Image source: Getty Images.

Two stocks stand out for contracted megawatt capacity rather than speculative buildouts: a purpose-built campus operator with 15-year leases and fixed minimum payments from hyperscalers, and an independent hosting platform that rejected a $9 billion merger to preserve flexibility across multiple customers.

Both benefit from the same dynamic -- enterprises moving AI workloads from proof of concept to production need reliable infrastructure more than they need the newest chip generation. Here's why these two AI data center stocks are worth buying right now.

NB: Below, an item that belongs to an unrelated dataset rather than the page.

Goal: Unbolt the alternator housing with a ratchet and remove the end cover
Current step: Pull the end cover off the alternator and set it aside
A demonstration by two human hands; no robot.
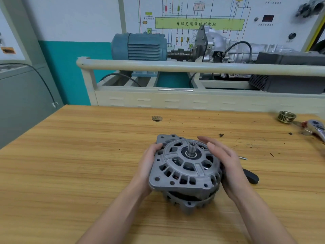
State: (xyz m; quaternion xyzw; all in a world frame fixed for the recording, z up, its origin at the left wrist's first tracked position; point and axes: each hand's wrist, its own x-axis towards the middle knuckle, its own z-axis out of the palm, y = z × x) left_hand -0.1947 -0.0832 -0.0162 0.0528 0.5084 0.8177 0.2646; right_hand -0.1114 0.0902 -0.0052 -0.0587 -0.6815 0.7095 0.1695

The long-dated, contracted megawatt landlord

Applied Digital (NASDAQ: APLD) purpose-builds AI campuses and signs roughly 15-year leases with fixed minimum payments, creating revenue visibility that most AI infrastructure plays lack. In October 2025, for instance, Applied signed an approximately $5 billion, 15-year lease for 200 megawatts with a U.S. investment-grade hyperscaler at its Polaris Forge 2 campus, with a right of first refusal for another 800 megawatts at the site.

Earlier in 2025, Applied expanded the footprint for CoreWeave to a fully leased 400 megawatts at Polaris Forge 1, with the first 50-megawatt phase now ready for service. Total leased capacity stands at around 600 megawatts across both campuses, with contracted commitments that de-risk financing and scale-up. For context, a typical AI data center needs 50 to 100 megawatts to run thousands of high-end graphics processing units (GPUs).

What's the takeaway? Applied Digital gets paid for 15 years, whether customers use the capacity or not. By contrast, GPU cloud developers will eventually face share pricing pressures when chip supply catches up with demand. Applied Digital, on the other hand, simply collects rent in a highly visible manner over a long time frame.

The independent, power-heavy AI host

Core Scientific (NASDAQ: CORZ) operates one of the largest U.S. data center platforms with substantial AI hosting under contract. The company has roughly 200 megawatts of CoreWeave hosting on multiyear terms and has outlined plans to deliver around 900 megawatts of gross AI hosting capacity supported by roughly 1.3 gigawatts of contracted power, while maintaining around 400 megawatts for Bitcoin operations.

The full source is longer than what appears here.